We are all pretty familiar with the venture building process for most startup ecosystems; on one side of the table there’s business-people: investors, advisors, realists. On the other side, you have idea-people: entrepreneurs, founders, visionaries.
In the fall, I sourced founders at a seed fund in Hong Kong. I was in the investor camp.
In the spring, I designed pitch decks at a product design startup in Portugal. I was brainstorming with founders.
This summer, I’m in Chicago at the center of that investor-founder relationship. This unique blend of worlds is called Prota Ventures, and it’s awesome.
Prota’s a mix of visual designers, web/mobile developers, and marketing geniuses all running small experiments building ventures (not limited to startups) and making data-driven decisions on where to continue investing resources. Most of my co-workers have 10+ years of experience in their respective industries, many have successfully exited from companies they’ve founded.
We have a weekly partners meeting in which I have to remind myself to unfurl my brow. WYSIWYG, ERP, git client, 404 link building? I offered to take meeting minutes. This log of conversations has been an invaluable learning resource, and hopefully a value add for the partners.
Venture Building: What it Entails
Believe it or not, I’m actually doing more for Prota than just taking notes during meetings. I’m actively running tests on projects within Prota’s portfolio. My first assignment was prompted by a question from Will Little, Prota’s Managing Director (head honcho), “Was wondering if you’d be interested in starting a company this summer?”

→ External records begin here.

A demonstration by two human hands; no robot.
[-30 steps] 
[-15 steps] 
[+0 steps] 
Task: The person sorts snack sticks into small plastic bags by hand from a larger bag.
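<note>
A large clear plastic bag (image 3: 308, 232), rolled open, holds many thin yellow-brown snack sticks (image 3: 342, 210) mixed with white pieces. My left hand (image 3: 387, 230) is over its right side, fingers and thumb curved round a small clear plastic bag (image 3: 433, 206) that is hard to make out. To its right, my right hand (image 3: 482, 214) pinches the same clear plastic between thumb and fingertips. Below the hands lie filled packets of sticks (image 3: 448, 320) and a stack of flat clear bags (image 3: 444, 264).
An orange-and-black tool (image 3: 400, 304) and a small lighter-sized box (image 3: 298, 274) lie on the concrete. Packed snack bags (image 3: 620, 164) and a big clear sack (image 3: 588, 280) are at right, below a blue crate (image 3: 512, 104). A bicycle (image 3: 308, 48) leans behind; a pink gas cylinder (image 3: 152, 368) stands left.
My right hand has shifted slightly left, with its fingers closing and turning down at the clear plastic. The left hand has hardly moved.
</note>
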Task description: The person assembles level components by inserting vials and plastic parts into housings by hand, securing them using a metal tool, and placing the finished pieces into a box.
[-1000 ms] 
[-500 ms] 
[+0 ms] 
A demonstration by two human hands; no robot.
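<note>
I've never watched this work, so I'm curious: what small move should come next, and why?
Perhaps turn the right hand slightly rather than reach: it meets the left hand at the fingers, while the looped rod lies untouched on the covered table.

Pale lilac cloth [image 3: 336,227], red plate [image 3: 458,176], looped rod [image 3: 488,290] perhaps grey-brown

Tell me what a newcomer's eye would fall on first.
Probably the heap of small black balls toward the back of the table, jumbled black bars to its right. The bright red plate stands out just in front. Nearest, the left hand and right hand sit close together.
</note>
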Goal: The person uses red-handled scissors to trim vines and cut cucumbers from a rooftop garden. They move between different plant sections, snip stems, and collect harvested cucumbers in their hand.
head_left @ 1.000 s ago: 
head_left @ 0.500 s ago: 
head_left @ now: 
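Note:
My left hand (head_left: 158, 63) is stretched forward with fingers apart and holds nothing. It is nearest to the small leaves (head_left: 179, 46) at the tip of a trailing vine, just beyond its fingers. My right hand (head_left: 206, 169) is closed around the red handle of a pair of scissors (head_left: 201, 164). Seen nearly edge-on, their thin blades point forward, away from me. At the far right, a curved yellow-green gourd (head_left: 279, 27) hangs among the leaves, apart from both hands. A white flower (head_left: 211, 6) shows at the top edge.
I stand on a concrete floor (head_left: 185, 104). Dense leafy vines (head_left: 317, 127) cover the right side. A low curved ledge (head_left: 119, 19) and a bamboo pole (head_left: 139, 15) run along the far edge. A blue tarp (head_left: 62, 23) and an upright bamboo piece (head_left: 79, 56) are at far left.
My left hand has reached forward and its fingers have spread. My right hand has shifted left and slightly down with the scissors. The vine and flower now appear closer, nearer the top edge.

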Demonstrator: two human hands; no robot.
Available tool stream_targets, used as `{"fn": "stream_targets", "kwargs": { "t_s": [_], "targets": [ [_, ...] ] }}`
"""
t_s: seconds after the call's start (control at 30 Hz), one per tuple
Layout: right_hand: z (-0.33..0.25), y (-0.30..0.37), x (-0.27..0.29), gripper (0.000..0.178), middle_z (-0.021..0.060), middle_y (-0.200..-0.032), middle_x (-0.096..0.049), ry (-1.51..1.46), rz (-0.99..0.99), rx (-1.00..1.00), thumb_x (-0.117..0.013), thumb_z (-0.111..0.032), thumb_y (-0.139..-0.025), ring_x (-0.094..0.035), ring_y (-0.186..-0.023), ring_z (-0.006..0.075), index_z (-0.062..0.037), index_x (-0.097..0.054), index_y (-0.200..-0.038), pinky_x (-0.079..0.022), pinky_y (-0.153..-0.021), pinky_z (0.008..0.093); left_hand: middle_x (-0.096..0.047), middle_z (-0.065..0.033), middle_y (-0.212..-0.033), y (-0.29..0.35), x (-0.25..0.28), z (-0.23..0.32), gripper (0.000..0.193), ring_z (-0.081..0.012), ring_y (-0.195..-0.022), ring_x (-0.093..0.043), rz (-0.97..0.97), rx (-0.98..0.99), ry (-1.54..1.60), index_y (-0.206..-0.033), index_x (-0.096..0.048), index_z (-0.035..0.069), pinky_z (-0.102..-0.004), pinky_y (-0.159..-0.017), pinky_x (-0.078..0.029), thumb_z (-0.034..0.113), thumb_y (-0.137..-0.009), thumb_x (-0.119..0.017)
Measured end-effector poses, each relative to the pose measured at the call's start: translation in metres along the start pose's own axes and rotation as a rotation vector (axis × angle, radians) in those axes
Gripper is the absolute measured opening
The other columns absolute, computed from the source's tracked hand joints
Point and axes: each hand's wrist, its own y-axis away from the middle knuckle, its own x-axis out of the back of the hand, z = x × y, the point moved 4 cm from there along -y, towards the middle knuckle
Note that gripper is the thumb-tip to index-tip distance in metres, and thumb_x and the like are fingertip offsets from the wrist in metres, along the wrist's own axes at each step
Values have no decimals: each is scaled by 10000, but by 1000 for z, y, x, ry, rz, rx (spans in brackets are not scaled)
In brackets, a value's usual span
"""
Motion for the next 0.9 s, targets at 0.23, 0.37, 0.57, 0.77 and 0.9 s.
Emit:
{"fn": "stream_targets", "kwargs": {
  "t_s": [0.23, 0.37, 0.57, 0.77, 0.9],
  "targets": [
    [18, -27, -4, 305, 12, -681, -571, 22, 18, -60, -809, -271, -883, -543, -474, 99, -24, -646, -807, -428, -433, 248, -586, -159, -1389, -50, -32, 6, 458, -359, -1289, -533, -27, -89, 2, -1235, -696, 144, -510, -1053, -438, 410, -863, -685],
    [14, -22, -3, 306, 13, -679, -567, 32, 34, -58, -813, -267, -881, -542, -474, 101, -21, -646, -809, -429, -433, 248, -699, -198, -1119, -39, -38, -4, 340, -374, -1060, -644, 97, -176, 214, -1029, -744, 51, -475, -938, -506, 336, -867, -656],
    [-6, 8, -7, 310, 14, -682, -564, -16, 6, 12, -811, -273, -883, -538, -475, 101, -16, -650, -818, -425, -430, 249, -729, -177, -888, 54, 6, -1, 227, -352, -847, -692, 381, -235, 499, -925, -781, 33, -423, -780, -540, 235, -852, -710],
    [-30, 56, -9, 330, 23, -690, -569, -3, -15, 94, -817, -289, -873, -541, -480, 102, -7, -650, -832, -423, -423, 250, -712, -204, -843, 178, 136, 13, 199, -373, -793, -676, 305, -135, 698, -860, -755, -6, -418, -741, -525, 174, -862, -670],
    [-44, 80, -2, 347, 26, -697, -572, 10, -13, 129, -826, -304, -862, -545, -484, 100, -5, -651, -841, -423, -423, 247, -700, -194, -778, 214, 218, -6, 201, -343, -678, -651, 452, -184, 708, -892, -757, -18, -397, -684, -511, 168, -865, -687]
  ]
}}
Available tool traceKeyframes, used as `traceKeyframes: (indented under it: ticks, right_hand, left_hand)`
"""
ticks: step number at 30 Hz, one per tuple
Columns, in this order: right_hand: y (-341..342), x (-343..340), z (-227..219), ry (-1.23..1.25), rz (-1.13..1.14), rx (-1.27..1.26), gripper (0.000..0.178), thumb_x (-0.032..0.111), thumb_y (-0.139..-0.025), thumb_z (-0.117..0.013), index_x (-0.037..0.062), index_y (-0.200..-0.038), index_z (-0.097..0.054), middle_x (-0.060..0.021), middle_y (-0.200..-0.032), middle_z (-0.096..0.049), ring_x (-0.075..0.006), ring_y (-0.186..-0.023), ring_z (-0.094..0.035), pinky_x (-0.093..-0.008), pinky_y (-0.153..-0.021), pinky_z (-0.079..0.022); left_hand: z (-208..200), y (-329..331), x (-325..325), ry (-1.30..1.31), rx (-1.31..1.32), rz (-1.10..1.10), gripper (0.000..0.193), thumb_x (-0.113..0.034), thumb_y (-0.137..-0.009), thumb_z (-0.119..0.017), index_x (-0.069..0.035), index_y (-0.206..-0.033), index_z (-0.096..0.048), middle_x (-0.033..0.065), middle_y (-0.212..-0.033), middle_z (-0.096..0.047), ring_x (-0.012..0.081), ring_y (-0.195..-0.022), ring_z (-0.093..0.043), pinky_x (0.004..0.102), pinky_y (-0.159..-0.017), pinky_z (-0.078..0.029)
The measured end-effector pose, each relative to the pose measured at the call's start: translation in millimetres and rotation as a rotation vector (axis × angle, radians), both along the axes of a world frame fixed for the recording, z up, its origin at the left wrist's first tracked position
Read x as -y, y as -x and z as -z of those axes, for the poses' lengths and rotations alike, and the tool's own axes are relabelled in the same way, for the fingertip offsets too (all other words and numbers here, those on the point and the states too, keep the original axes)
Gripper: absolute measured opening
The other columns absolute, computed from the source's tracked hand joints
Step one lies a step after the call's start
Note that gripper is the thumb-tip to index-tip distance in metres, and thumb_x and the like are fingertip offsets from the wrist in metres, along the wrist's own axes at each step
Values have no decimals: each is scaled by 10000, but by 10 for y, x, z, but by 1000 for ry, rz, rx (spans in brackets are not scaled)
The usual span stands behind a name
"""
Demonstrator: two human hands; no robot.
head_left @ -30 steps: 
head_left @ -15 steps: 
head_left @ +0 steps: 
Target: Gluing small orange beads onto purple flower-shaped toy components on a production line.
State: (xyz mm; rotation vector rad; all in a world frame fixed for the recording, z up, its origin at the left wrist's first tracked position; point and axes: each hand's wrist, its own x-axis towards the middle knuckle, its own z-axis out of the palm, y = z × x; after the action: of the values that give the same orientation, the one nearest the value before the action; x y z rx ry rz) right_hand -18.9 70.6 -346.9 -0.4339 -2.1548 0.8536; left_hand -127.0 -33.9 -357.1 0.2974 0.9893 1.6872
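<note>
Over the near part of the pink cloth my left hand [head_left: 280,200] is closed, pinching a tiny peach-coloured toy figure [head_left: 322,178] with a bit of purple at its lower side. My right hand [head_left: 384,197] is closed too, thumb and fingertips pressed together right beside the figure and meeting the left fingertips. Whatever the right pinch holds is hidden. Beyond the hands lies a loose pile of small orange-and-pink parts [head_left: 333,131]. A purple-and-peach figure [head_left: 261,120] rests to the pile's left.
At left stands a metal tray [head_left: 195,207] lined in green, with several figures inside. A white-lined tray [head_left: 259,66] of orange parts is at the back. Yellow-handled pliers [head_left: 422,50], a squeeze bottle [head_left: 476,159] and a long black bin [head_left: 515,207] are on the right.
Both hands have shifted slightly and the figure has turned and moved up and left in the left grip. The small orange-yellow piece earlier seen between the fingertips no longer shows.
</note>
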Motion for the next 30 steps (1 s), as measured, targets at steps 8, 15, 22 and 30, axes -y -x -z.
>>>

Will elaborated that I would be working with Startup Rocket (SR) – Prota’s web-based software product to help founders get their idea off the ground, research, build a team, and the like. I would be a guinea pig in SR’s private beta.
I dove in and, 4 hours later, we talked through my wide smattering of ideas/problems ranging from germ control on airplanes to an augmented reality application to improve the form of your deadlift.
Choosing a Venture
We landed on software for gyms. We talked about pain points that gyms face. I reflected on my experience working the front desk at L.A. Fitness last year. An overriding theme came to emerge — a lot of fitness tech is antiquated. For instance, take gym member authentication. As a savvy, poor undergrad, I learned that I didn’t need to pay for a month’s membership when I traveled home to see family over semester breaks, I could just steal my Dad’s barcode and swipe in. The majority of gyms still use this barcode authentication process. The alternative to swiping your barcode is standing in line, providing your cell number, and waiting to be manually checked in.
That sounds like a problem, doesn’t it? Broke 20-somethings beating the system at the expense of gym efficiency. Not to mention, if we examine other authentication processes in our daily life, they are much more advanced. Your phone unlocks by a fingerprint, your car starts via a button, your mac authenticates by your (apple) watch.
Testing Your Idea
Later that day, I was cold-calling and knocking on doors. I went into all kinds of gyms – MMA, rowing, cycling, strength training. My question: “What do you like and dislike about your gym’s software(s)?” Not one person said: “I’m sick and tired of members finding authentication loopholes.” The chief complaint was “I pay too much for my solution.” Big surprise there. Going deeper, managers indicated that most of their software’s necessary widgets came at a steep additional expense.
My hypothesis was clearly not reflected back to me. However, the Steve Jobs quote popped into my head: “People don’t know what they want until you show it to them.” On the other hand, Gary Vaynerchuk was telling me, “The market is the market is the market.”
I referenced the Startup Rocket framework and clicked on a module called “The Value Hypothesis.” It read: “Briefly describe the value you will be providing your customers and how you will measure it. Frame the value in terms of a hypothesis that can be proven or disproven with data.” Clearly, Steve Jobs was a snowflake. It was time to embrace the reality that my hypothesis was disproven because managers just did not voice a need for a new authentication procedure.
I know it seems obvious, but without a voice of reason to guide your decision-making, you can easily get frustrated and give up. If Startup Rocket has taught me anything about venture building, it’s to quickly identify the writing on the wall and move on. Let’s brainstorm a new business idea, test it in the field, and then effectively utilize our findings to do it all again tomorrow.